The ASACUSA collaboration is well used to making hybrid matter–antimatter helium atoms to determine
the antiproton’s mass and compare it with that of the proton. These
hybrid atoms contain an antiproton and an electron around the helium
nucleus1and are made by mixing antiprotons produced at CERN’s antimatter factory with a helium gas that has a low atomic density and is kept at low temperature.
Low gasdensities
and temperatures have played a key role in these antimatter studies,
which involve measuring the response of the hybrid atoms to laser light
in order to determine their light spectrum. High gas densities and
temperatures result in spectral lines, caused by transitions of the
antiproton or electron between energy levels, that are too broad, or
even obscured, to allow the mass of the antiproton relative to that of
the electron to be determined.
This is why it came as surprise to the ASACUSA
researchers that, when they used liquid helium, which has a much higher
density than gaseous helium, in their new study, they saw a decrease in
the width of the antiproton spectral lines.
Moreover, when they decreased the temperature of
the liquid helium to values below the temperature at which the liquid
becomes a superfluid, i.e. flows without any resistance, they found an
abrupt further narrowing of the spectral lines.
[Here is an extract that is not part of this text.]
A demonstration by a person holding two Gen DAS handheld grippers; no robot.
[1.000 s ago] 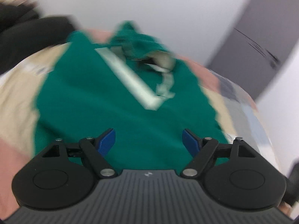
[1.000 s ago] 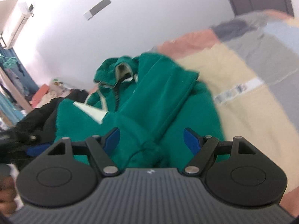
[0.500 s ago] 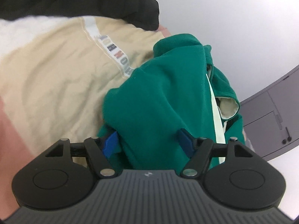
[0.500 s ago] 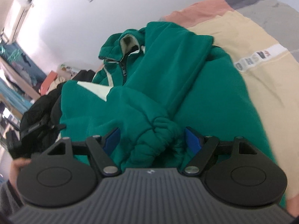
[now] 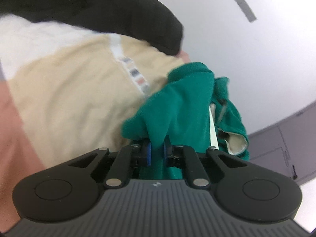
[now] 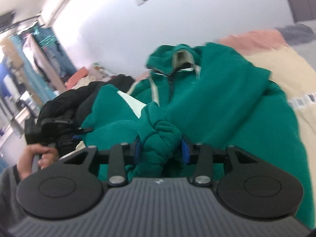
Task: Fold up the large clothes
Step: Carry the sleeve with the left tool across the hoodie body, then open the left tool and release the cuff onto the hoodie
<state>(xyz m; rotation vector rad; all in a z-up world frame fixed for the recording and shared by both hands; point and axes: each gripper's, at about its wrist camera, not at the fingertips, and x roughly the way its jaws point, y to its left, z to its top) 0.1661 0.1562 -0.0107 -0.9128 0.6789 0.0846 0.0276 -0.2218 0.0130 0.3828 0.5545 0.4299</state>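
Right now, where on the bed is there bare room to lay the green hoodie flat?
Free: the beige bedspread patch, between the black garment and the green hoodie; also beige beyond the hoodie in the right wrist view. Crowded: the black pile beside the left gripper. The right gripper holds a sleeve bunch.

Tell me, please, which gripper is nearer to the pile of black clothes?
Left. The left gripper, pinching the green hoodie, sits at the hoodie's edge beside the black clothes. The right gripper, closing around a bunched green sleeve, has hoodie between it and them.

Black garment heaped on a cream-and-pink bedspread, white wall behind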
“This behaviour was unexpected,” says Anna Sótér,
who was the principal PhD student working on the experiment and is now
an assistant professor at ETHZ. “The optical response of the hybrid
helium atom in superfluid helium is starkly different to that of the
same hybrid atom in high-density gaseous helium, as well as that of many
normal atoms in liquids or superfluids.”
The researchers think that the surprising behaviour
observed is linked to the radius of the electronic orbital, i.e. the
distance at which the hybrid helium atom’s electron is located. In
contrast to that of many normal atoms, the radius of the hybrid atom’s
electronic orbital changes very little when laser light is shone on the
atom and thus does not affect the spectral lines even when the atom is
immersed in superfluid helium. However, further studies are needed to
confirm this hypothesis.
The result has several ramifications. Firstly, researchers may create other hybrid helium atoms, such as pionic helium atoms,
in superfluid helium using different antimatter and exotic particles,
to study their response to laser light in detail and measure the
particle masses. Secondly, the substantial narrowing of the lines in
superfluid helium suggests that hybrid helium atoms could be used to
study this form of matter and potentially other condensed-matter phases.
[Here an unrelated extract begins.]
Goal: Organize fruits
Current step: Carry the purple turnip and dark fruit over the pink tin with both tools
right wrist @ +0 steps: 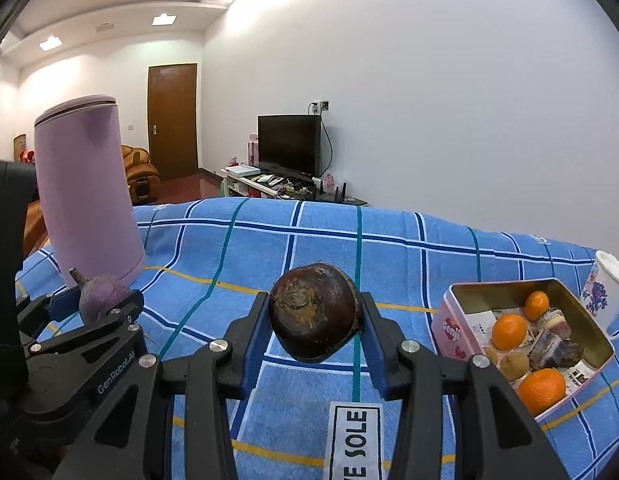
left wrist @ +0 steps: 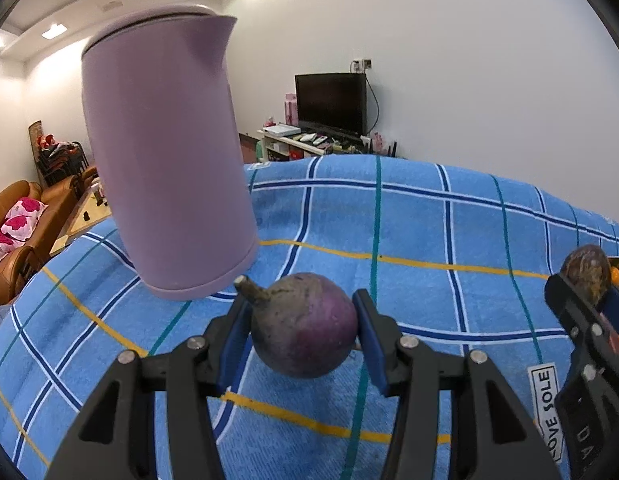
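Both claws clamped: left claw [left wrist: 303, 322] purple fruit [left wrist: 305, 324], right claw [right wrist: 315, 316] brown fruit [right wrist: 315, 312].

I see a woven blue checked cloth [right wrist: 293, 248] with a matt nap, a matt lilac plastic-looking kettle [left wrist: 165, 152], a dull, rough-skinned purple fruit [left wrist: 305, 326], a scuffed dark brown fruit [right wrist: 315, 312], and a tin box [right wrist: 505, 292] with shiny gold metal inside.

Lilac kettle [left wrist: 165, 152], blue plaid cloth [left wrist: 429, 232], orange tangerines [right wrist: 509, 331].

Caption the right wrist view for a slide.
Right gripper holds a dark brown fruit beside the open tin of oranges.
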Demonstrator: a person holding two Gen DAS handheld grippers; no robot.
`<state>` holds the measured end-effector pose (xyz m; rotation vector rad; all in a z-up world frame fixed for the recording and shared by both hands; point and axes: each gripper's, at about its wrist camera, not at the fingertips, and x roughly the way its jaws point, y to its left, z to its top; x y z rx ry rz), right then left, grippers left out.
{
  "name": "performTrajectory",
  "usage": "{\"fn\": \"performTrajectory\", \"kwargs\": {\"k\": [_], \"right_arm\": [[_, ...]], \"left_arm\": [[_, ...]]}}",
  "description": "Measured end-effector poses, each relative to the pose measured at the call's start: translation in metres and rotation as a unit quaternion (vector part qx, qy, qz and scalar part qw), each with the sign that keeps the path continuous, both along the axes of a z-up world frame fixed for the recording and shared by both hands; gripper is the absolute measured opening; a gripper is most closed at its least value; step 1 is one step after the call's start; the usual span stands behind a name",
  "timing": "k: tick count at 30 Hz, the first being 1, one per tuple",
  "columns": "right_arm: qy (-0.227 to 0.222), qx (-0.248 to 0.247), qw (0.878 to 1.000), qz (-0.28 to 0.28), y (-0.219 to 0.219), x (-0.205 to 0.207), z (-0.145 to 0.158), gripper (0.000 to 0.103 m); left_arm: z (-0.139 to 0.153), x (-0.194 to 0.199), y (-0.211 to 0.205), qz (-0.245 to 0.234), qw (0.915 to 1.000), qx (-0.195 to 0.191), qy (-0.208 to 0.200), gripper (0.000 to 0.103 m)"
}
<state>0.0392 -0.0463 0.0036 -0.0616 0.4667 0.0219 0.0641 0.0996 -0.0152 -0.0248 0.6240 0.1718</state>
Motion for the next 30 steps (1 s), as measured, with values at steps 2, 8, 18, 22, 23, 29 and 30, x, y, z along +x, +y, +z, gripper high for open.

Finally, the narrow spectral lines could in principle be used to search
for cosmic antiprotons or antideuterons (a nucleus made of an
antiproton and an antineutron) of particularly low velocity that hit the
liquid or superfluid helium that is used to cool experiments in space
or in high-altitude balloons. However, numerous technical challenges
must be overcome before the method becomes complementary to existing
techniques for searching for these forms of antimatter.
1 Instead of two electrons around a helium nucleus.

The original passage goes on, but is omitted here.